We really don’t know what happened with the finale but it’s clear something happened. I wish we could have seen the original product because his writing for Dean is much much better than what we saw. Like in “The Prisoner,” Dean and Sam are burning Charlie’s body and Dean tells Sam he wished it was Sam that died instead. You might need to see the scene to understand but that was such interesting writing and nothing even close to what that finale was. And Dabb, in his pre-era stuff did so much poking and prodding. Cas bringing up how if he went to heaven he might kill himself. The date in “the things we left behind,” Cas telling Dean he doesn’t think Dean’s a bad role model was such a good little thing that gives us something we haven’t seen before. The episode itself dealing with Cas’ emotions about being a vessel and what it did to his vessel’s family. It’s never a large amount of stuff but saying that they don’t know how to write about Dean because of the finale is dumb. They obviously had an agenda about Dean’s character that would’ve passed through that wall they always smack into but things were majorly fucked with script wise and editing wise, and it really sucks.
This is correct but also most of this post was made pre-finale so I don’t think that’s what OP is talking about when they say the writers don’t quite understand him
hmmmmmm I see.
All this made me realise how desperately I wanted to see Jensen’s portrayal of Dean’s reaction to Cas’ truth, whatever that might have been, it was something new to learn about Dean and we just didn’t.
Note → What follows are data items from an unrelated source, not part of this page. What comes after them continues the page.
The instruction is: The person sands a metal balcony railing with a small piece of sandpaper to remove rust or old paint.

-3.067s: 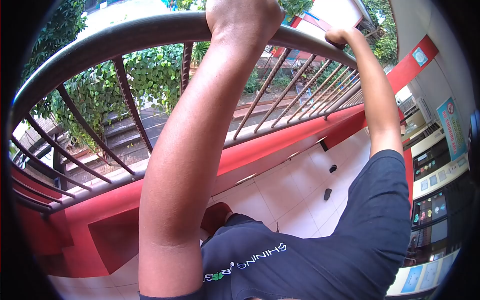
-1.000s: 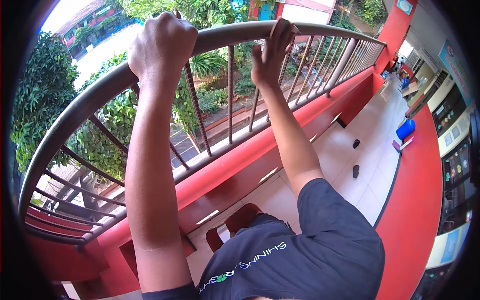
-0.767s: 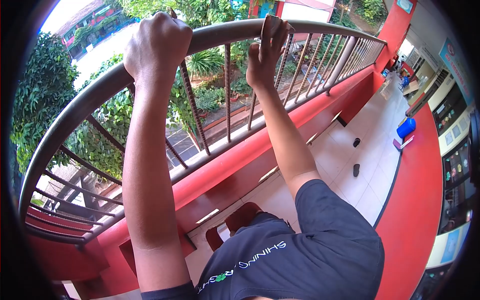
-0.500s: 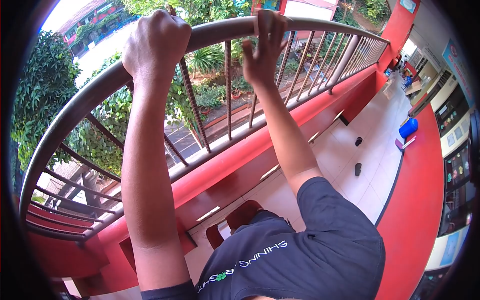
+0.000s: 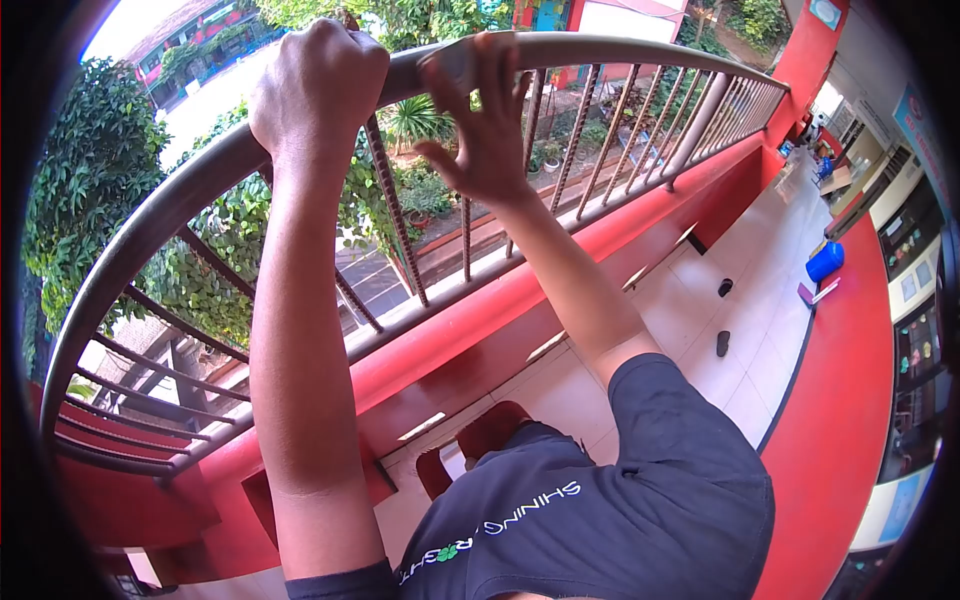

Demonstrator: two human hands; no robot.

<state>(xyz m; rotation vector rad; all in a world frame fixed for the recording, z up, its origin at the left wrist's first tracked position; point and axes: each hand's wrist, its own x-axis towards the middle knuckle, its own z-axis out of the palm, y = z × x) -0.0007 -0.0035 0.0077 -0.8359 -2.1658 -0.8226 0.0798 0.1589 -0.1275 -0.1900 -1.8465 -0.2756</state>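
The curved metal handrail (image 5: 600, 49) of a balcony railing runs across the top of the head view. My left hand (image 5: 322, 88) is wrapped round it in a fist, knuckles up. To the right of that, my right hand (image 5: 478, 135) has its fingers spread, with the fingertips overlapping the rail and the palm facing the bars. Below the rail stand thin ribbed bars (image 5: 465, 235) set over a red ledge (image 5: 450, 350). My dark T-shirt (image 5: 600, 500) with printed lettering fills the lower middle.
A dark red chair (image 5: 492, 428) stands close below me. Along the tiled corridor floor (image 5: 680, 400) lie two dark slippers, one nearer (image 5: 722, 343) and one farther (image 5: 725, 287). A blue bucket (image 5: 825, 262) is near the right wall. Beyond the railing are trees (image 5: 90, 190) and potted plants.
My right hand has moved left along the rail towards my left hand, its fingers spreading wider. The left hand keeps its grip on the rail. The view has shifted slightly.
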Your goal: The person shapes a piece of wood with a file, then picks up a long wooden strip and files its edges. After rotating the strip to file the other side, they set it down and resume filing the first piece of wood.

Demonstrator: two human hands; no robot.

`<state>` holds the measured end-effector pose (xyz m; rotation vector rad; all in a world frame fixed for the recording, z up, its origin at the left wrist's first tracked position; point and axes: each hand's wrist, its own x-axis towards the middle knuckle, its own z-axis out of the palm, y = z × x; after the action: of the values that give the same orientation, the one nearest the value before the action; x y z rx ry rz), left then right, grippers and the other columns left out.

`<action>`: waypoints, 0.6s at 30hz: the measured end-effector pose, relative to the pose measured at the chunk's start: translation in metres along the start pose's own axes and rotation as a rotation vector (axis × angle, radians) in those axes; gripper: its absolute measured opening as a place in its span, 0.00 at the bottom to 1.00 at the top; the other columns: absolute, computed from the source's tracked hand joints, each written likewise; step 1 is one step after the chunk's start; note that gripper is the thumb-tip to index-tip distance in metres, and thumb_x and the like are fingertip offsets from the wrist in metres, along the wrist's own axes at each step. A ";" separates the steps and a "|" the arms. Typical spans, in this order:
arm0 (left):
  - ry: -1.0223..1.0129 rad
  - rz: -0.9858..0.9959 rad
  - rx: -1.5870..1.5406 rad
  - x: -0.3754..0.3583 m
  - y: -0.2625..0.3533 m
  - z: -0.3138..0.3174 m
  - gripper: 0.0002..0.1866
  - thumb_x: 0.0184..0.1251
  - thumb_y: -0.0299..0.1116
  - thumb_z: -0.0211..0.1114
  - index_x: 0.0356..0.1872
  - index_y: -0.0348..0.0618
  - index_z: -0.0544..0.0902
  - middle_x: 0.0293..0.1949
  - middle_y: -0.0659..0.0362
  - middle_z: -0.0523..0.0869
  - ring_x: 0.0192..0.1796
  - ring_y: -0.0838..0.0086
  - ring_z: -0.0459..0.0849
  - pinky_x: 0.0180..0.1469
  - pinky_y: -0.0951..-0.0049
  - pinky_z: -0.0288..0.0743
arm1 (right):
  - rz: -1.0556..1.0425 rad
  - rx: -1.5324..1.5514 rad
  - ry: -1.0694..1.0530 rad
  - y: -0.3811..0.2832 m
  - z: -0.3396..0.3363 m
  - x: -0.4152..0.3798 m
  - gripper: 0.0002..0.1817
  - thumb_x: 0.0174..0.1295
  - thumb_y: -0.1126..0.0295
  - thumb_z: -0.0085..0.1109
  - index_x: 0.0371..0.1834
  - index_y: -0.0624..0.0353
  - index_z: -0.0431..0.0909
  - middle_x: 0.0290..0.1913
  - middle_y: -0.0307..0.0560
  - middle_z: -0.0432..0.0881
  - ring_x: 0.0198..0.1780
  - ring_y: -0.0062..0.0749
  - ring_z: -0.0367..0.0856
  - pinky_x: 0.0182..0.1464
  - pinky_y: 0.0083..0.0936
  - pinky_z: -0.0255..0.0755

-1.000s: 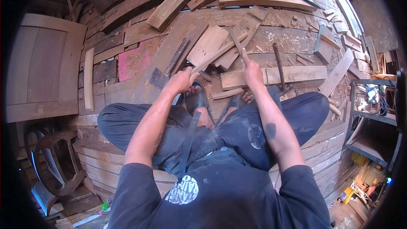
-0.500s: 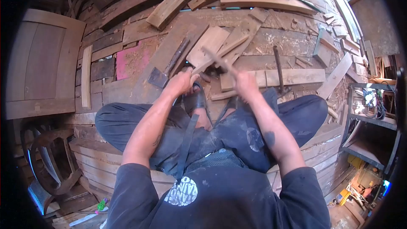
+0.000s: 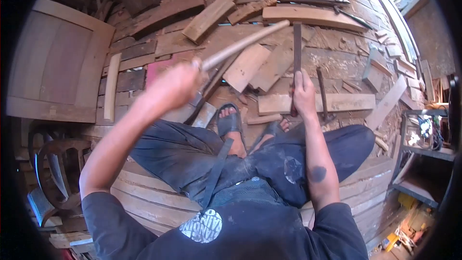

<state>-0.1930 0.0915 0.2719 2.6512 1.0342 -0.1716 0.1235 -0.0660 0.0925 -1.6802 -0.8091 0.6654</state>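
My left hand [image 3: 175,86] is closed around one end of a pale wooden stick [image 3: 245,43], raised to the left and slanting up to the right. Motion blurs this hand a little. In my right hand [image 3: 304,95] is a long flat file [image 3: 297,45], its dark blade pointing away from me and its reddish handle end showing below the fingers. Stick and file are apart. Below the hands are my sandalled feet [image 3: 229,118]. A wooden board [image 3: 317,102] lies under the right hand, with a dark hammer-like tool [image 3: 321,91] across it.
Several wood blocks [image 3: 209,18] and a curved piece [image 3: 313,17] lie farther out on the plank floor among shavings. A panelled door [image 3: 57,62] stands at the left, near a curved wooden frame [image 3: 60,173]. A metal shelf [image 3: 423,151] is at the right.
The stick and file, crossed low before my feet, have come apart. My left hand has lifted the stick up and left; my right hand has moved right, turning the file to point straight away.
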 end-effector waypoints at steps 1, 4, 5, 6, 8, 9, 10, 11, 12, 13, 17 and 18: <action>-0.076 -0.021 -0.075 -0.017 0.009 0.003 0.18 0.85 0.40 0.57 0.48 0.29 0.76 0.33 0.33 0.87 0.40 0.36 0.90 0.39 0.41 0.81 | -0.046 -0.092 -0.010 0.007 -0.003 -0.001 0.18 0.86 0.62 0.51 0.69 0.60 0.79 0.38 0.45 0.85 0.35 0.27 0.82 0.42 0.29 0.77; -0.261 -0.101 -0.299 -0.060 0.038 0.033 0.17 0.86 0.38 0.56 0.51 0.28 0.73 0.31 0.32 0.87 0.38 0.34 0.89 0.37 0.40 0.80 | -0.117 -0.147 -0.124 -0.023 0.008 -0.018 0.22 0.82 0.68 0.55 0.77 0.54 0.77 0.52 0.58 0.91 0.50 0.41 0.90 0.56 0.37 0.81; -0.262 -0.131 -0.394 -0.065 0.049 0.041 0.17 0.86 0.38 0.56 0.52 0.28 0.73 0.31 0.32 0.87 0.38 0.33 0.89 0.38 0.40 0.81 | -0.222 -0.149 -0.147 -0.018 0.013 -0.022 0.23 0.81 0.69 0.56 0.78 0.52 0.76 0.55 0.60 0.91 0.53 0.42 0.91 0.57 0.37 0.80; -0.271 -0.156 -0.492 -0.068 0.058 0.050 0.17 0.86 0.38 0.55 0.52 0.28 0.72 0.31 0.31 0.87 0.38 0.32 0.89 0.40 0.41 0.81 | -0.247 -0.196 -0.199 -0.017 0.012 -0.025 0.25 0.81 0.69 0.56 0.79 0.47 0.75 0.53 0.61 0.90 0.53 0.46 0.91 0.56 0.40 0.80; -0.158 -0.129 -0.554 -0.061 0.055 0.098 0.20 0.86 0.39 0.56 0.58 0.27 0.73 0.39 0.27 0.87 0.48 0.30 0.88 0.51 0.43 0.80 | -0.303 -0.285 -0.300 -0.013 0.011 -0.030 0.29 0.80 0.68 0.56 0.82 0.38 0.71 0.51 0.63 0.89 0.52 0.54 0.90 0.54 0.46 0.81; -0.091 -0.118 -0.590 -0.054 0.055 0.124 0.20 0.86 0.39 0.56 0.60 0.27 0.73 0.41 0.27 0.87 0.50 0.30 0.87 0.53 0.43 0.80 | -0.286 -0.418 -0.369 -0.015 0.005 -0.028 0.29 0.80 0.68 0.56 0.83 0.36 0.70 0.48 0.63 0.89 0.50 0.57 0.90 0.53 0.48 0.81; -0.022 -0.110 -0.630 -0.048 0.063 0.135 0.21 0.86 0.39 0.56 0.62 0.27 0.73 0.44 0.26 0.87 0.53 0.30 0.87 0.56 0.43 0.79 | -0.266 -0.553 -0.442 -0.016 -0.001 -0.029 0.30 0.80 0.67 0.55 0.84 0.33 0.69 0.46 0.63 0.89 0.48 0.59 0.89 0.52 0.51 0.81; -0.092 -0.209 -0.670 -0.041 0.070 0.143 0.23 0.85 0.40 0.56 0.67 0.29 0.73 0.51 0.25 0.85 0.61 0.31 0.83 0.62 0.43 0.76 | -0.279 -0.600 -0.473 -0.008 -0.003 -0.033 0.32 0.79 0.65 0.55 0.85 0.27 0.66 0.40 0.63 0.87 0.46 0.64 0.87 0.50 0.55 0.80; -0.081 -0.198 -0.662 -0.035 0.073 0.152 0.24 0.86 0.41 0.55 0.68 0.30 0.73 0.52 0.25 0.85 0.62 0.31 0.83 0.63 0.43 0.76 | -0.287 -0.637 -0.529 -0.009 -0.006 -0.037 0.32 0.79 0.65 0.55 0.85 0.27 0.67 0.40 0.63 0.87 0.45 0.64 0.87 0.50 0.55 0.80; -0.073 -0.189 -0.654 -0.029 0.073 0.166 0.24 0.86 0.41 0.55 0.68 0.30 0.73 0.53 0.25 0.85 0.63 0.31 0.82 0.64 0.43 0.75 | -0.291 -0.672 -0.587 -0.011 -0.008 -0.044 0.32 0.78 0.65 0.55 0.85 0.28 0.67 0.40 0.63 0.87 0.45 0.64 0.87 0.50 0.55 0.80; -0.050 -0.185 -0.709 -0.015 0.080 0.186 0.24 0.84 0.41 0.55 0.64 0.26 0.73 0.51 0.23 0.84 0.60 0.27 0.81 0.67 0.39 0.70 | -0.348 -0.603 -0.685 0.003 -0.008 -0.060 0.37 0.74 0.69 0.57 0.85 0.26 0.65 0.41 0.61 0.87 0.44 0.64 0.88 0.49 0.55 0.81; -0.038 -0.186 -0.733 -0.015 0.082 0.184 0.24 0.83 0.41 0.55 0.61 0.24 0.74 0.49 0.22 0.85 0.58 0.25 0.82 0.67 0.37 0.68 | -0.369 -0.572 -0.700 0.007 -0.008 -0.059 0.37 0.74 0.69 0.56 0.85 0.26 0.65 0.41 0.60 0.87 0.44 0.63 0.88 0.49 0.55 0.81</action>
<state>-0.1499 -0.0325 0.1185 1.8901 1.0701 0.1052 0.0946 -0.1183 0.0893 -1.7164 -1.9021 0.8156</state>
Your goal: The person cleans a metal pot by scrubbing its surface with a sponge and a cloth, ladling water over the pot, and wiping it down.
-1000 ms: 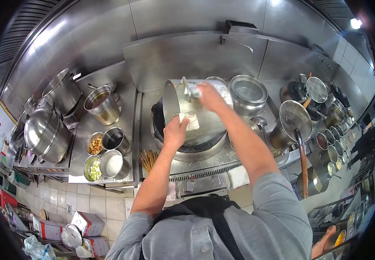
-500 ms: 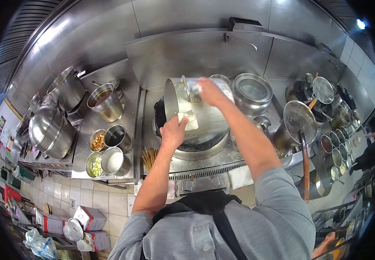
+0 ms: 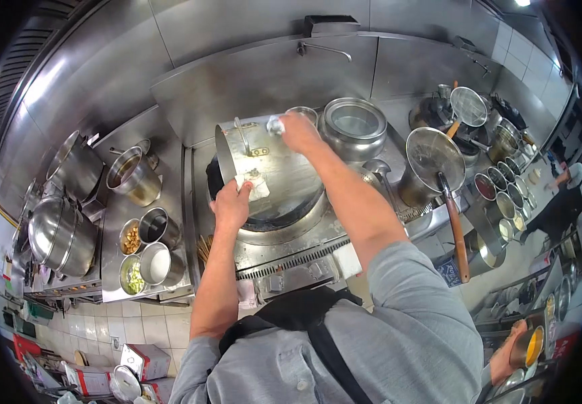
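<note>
A large metal pot (image 3: 284,175) lies tipped on its side over the wok burner, its bottom or side facing up with a riveted handle (image 3: 243,137). My left hand (image 3: 231,203) grips the pot's near part through a folded white cloth (image 3: 256,186). Higher up, my right hand (image 3: 297,132) is closed on a crumpled whitish wad (image 3: 275,126) and rests against the pot's upper surface. The dark wok rim (image 3: 291,217) shows beneath the pot.
A lidded round pot (image 3: 354,128) stands behind right. To the right, a long-handled strainer (image 3: 435,159) lies over a pot. Small containers (image 3: 159,264) with food and a steamer (image 3: 62,236) are at left. Another person's hand (image 3: 507,350) holds a bowl (image 3: 528,346) at lower right.
The view has turned, so the scene sits further left. My right hand has moved left across the pot toward its handle side with the wad. My left hand keeps its hold on the cloth.
</note>
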Demonstrator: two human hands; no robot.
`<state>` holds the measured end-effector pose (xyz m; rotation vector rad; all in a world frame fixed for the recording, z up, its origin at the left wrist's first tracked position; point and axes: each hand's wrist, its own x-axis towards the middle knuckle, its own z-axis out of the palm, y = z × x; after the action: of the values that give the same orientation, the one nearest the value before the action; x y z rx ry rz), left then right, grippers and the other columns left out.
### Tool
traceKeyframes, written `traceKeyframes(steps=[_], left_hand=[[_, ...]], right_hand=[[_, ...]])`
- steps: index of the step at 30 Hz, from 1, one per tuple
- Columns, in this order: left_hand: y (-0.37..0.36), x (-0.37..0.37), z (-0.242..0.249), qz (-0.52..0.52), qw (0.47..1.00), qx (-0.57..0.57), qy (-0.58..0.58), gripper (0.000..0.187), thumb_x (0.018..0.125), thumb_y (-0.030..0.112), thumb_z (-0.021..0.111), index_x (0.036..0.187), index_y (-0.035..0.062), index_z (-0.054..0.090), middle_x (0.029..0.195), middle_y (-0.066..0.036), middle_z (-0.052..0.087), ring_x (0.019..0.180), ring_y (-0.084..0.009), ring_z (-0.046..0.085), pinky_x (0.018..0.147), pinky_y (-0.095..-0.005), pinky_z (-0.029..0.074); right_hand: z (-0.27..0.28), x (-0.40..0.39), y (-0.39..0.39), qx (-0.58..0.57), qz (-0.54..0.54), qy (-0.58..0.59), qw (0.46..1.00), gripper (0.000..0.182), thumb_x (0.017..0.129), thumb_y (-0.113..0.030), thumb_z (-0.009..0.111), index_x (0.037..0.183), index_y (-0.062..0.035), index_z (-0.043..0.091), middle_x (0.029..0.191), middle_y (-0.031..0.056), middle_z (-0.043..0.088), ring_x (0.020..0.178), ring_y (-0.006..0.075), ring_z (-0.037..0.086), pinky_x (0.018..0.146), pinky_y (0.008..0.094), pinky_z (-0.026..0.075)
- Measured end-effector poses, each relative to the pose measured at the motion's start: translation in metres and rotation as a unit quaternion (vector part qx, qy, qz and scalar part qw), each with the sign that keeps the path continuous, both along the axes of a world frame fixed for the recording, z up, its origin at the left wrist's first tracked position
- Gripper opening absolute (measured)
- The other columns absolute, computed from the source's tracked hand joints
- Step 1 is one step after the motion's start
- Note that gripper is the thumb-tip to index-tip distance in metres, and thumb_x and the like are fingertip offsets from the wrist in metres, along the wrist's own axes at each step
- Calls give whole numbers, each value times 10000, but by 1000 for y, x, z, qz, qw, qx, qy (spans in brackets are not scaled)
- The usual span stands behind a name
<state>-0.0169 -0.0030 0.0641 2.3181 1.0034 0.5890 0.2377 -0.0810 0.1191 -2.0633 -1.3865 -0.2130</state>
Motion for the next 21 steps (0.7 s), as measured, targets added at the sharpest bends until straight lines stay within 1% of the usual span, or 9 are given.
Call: traceKeyframes(steps=[1,4,5,8,9,12,14,16,21], left_hand=[[1,1,0,3,1000,4,9,410,1040,437,604,1201,77,717,1106,-197,761,1110,-409,686,1003,-566,389],[-3,-4,-1,7,999,31,-16,423,1035,439,603,1161,53,720,1039,-202,763,1067,-418,691,979,-565,392],[-4,-6,-1,6,999,31,-5,423,1034,439,602,1159,53,722,1038,-201,763,1065,-420,691,975,-569,392],[-1,-3,1,5,999,26,19,413,1032,439,598,1153,65,727,1046,-195,765,1071,-424,691,965,-580,388],[-1,-2,2,2,1000,23,13,412,1032,439,597,1151,67,728,1048,-195,766,1071,-424,691,964,-581,387],[-1,-1,7,-2,1000,23,-11,413,1031,443,594,1150,71,728,1060,-194,765,1078,-421,690,961,-576,386],[-5,-10,0,-5,1000,21,-1,412,1029,446,596,1157,78,728,1070,-193,764,1087,-417,688,961,-573,386],[0,-6,-1,-5,1000,23,6,407,1026,447,601,1168,87,728,1081,-189,764,1099,-415,685,964,-571,384],[4,-4,-6,2,1000,11,22,409,1018,452,622,1152,80,727,1071,-191,763,1109,-405,684,977,-555,380]], right_hand=[[-15,-8,11,55,26,-13,998,378,801,5,669,1174,-11,723,1219,233,685,1210,423,629,1083,509,485],[-41,-11,21,97,110,-81,986,369,797,23,658,1159,-5,724,1200,230,687,1203,425,630,1074,505,492],[-43,3,19,109,96,-67,987,357,781,46,640,1126,6,724,1186,232,686,1195,428,632,1063,510,496],[-3,2,-2,-7,-5,-29,1000,348,757,41,658,1098,8,718,1174,226,689,1179,430,633,1048,515,499],[-16,-2,6,50,14,-92,994,353,754,29,673,1103,3,719,1180,222,689,1154,424,646,1028,508,510],[-28,-29,13,88,88,-152,980,348,765,15,676,1109,-8,729,1169,211,700,1120,415,663,1004,493,526],[-11,-8,2,39,54,-37,997,366,768,27,667,1129,-1,717,1156,225,694,1164,430,638,1047,506,503],[-12,14,7,-2,-23,-63,998,363,783,37,649,1137,-1,719,1161,226,691,1171,421,637,1061,499,498],[-32,-2,21,104,80,-167,977,343,809,39,638,1133,-13,738,1153,211,702,1135,391,663,1038,467,518]])
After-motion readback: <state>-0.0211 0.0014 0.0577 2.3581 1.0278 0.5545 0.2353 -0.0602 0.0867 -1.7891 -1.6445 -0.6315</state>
And it’s not that Dean reacting to the speech was lacking, it’s that it wasn’t his answer, his thoughts, it was mostly shock. I think we got robbed, but Jensrn also got robbed giving us something new about Dean. And while that scene with Sam was acted well, even amazing as always, those are things, feelings we’ve seen before. We never got to see what Dean was thinking of experiencing differently or maybe even for the first time. And that, to me, is the biggest tragedy of the ending.